▶ Problem description: Line by line, give the data again exactly as it appears.
□ □ □ □ □ □ □
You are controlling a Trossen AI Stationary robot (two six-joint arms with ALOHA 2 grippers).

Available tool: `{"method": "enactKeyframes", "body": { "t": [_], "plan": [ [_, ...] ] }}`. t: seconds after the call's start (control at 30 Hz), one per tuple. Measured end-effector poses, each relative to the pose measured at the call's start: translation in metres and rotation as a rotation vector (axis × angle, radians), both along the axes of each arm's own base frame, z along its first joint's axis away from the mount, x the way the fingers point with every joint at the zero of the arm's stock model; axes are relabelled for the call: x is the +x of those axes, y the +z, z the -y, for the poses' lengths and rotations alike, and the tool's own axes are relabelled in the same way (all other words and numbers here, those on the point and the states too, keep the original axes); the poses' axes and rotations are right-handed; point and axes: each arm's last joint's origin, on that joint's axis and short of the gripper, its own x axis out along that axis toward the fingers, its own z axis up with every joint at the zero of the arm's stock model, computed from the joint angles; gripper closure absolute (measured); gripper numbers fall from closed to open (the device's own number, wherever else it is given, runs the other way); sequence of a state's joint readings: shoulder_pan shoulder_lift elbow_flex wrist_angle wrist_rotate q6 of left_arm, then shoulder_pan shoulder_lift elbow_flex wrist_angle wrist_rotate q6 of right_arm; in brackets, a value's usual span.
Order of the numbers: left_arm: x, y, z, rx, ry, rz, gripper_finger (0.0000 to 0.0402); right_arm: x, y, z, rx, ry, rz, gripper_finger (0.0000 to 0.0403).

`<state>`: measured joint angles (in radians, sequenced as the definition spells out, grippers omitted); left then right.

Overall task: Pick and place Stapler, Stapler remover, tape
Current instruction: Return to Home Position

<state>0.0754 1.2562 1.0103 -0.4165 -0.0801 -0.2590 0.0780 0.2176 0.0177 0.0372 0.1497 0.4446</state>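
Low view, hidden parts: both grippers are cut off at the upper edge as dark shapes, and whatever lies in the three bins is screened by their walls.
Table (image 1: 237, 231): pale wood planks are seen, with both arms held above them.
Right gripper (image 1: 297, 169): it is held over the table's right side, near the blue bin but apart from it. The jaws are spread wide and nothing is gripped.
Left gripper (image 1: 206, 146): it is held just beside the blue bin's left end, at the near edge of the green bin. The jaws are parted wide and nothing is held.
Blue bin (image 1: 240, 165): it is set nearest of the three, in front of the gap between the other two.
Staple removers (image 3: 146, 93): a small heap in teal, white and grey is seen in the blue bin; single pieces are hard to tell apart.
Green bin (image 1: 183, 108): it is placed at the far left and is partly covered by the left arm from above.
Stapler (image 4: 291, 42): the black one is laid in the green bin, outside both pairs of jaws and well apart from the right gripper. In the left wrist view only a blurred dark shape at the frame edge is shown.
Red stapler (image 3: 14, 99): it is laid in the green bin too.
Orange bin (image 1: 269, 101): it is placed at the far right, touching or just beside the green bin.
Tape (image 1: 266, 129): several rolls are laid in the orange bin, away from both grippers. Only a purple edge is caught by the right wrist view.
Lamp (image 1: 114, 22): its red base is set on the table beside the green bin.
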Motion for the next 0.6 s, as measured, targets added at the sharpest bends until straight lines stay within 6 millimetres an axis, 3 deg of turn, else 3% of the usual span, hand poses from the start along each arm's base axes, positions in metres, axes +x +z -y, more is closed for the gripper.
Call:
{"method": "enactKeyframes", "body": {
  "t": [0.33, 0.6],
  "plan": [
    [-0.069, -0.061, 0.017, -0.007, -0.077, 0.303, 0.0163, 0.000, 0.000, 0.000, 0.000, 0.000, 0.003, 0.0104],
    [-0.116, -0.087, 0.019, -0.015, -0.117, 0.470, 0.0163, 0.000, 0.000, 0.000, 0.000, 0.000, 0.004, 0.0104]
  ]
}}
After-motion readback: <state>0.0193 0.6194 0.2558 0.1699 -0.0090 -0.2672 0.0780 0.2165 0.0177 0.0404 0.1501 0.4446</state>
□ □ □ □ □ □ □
▶ Task answer:
You are controlling a Trossen AI Stationary robot (two six-joint arms with ALOHA 2 grippers).

Available tool: `{"method": "enactKeyframes", "body": { "t": [_], "plan": [ [_, ...] ] }}`. t: seconds after the call's start (control at 30 Hz), one per tuple. Measured end-effector poses, each relative to the pose measured at the call's start: translation in metres and rotation as a rotation vector (axis × angle, radians), both along the axes of each arm's own base frame, z along its first joint's axis away from the mount, x the way the fingers point with every joint at the zero of the arm's stock model; axes are relabelled for the call: x is the +x of those axes, y the +z, z the -y, for the poses' lengths and rotations alike, and the tool's own axes are relabelled in the same way (all other words and numbers here, those on the point and the states too, keep the original axes); the poses' axes and rotations are right-handed; point and axes: each arm's last joint's origin, on that joint's axis and short of the gripper, its own x axis out along that axis toward the fingers, its own z axis up with every joint at the zero of the arm's stock model, computed from the joint angles; gripper closure absolute (measured); gripper numbers fall from closed to open (the device's own number, wherever else it is given, runs the other way); sequence of a state's joint readings: shoulder_pan shoulder_lift elbow_flex wrist_angle wrist_rotate q6 of left_arm, then shoulder_pan shoulder_lift elbow_flex wrist_angle wrist_rotate q6 of right_arm; in brackets, a value's usual span.
Order of the numbers: left_arm: x, y, z, rx, ry, rz, gripper_finger (0.0000 to 0.0402); right_arm: x, y, z, rx, ry, rz, gripper_finger (0.0000 to 0.0403).

`<state>`: measured joint angles (in radians, sequenced as the definition spells out, grippers omitted); left then right.

Overall task: Pick and place Stapler, Stapler remover, tape
Current instruction: Return to Home Position

<state>0.0754 1.2562 1.0103 -0.4165 -0.0801 -0.2590 0.0780 0.2176 0.0177 0.0372 0.1497 0.4446</state>
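Low view, hidden parts: both grippers are cut off at the upper edge as dark shapes, and whatever lies in the three bins is screened by their walls.
Table (image 1: 237, 231): pale wood planks are seen, with both arms held above them.
Right gripper (image 1: 297, 169): it is held over the table's right side, near the blue bin but apart from it. The jaws are spread wide and nothing is gripped.
Left gripper (image 1: 206, 146): it is held just beside the blue bin's left end, at the near edge of the green bin. The jaws are parted wide and nothing is held.
Blue bin (image 1: 240, 165): it is set nearest of the three, in front of the gap between the other two.
Staple removers (image 3: 146, 93): a small heap in teal, white and grey is seen in the blue bin; single pieces are hard to tell apart.
Green bin (image 1: 183, 108): it is placed at the far left and is partly covered by the left arm from above.
Stapler (image 4: 291, 42): the black one is laid in the green bin, outside both pairs of jaws and well apart from the right gripper. In the left wrist view only a blurred dark shape at the frame edge is shown.
Red stapler (image 3: 14, 99): it is laid in the green bin too.
Orange bin (image 1: 269, 101): it is placed at the far right, touching or just beside the green bin.
Tape (image 1: 266, 129): several rolls are laid in the orange bin, away from both grippers. Only a purple edge is caught by the right wrist view.
Lamp (image 1: 114, 22): its red base is set on the table beside the green bin.
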Motion for the next 0.6 s, as measured, targets added at the sharpest bends until straight lines stay within 6 millimetres an axis, 3 deg of turn, else 3% of the usual span, hand poses from the start along each arm's base axes, positions in metres, axes +x +z -y, more is closed for the gripper.
Call:
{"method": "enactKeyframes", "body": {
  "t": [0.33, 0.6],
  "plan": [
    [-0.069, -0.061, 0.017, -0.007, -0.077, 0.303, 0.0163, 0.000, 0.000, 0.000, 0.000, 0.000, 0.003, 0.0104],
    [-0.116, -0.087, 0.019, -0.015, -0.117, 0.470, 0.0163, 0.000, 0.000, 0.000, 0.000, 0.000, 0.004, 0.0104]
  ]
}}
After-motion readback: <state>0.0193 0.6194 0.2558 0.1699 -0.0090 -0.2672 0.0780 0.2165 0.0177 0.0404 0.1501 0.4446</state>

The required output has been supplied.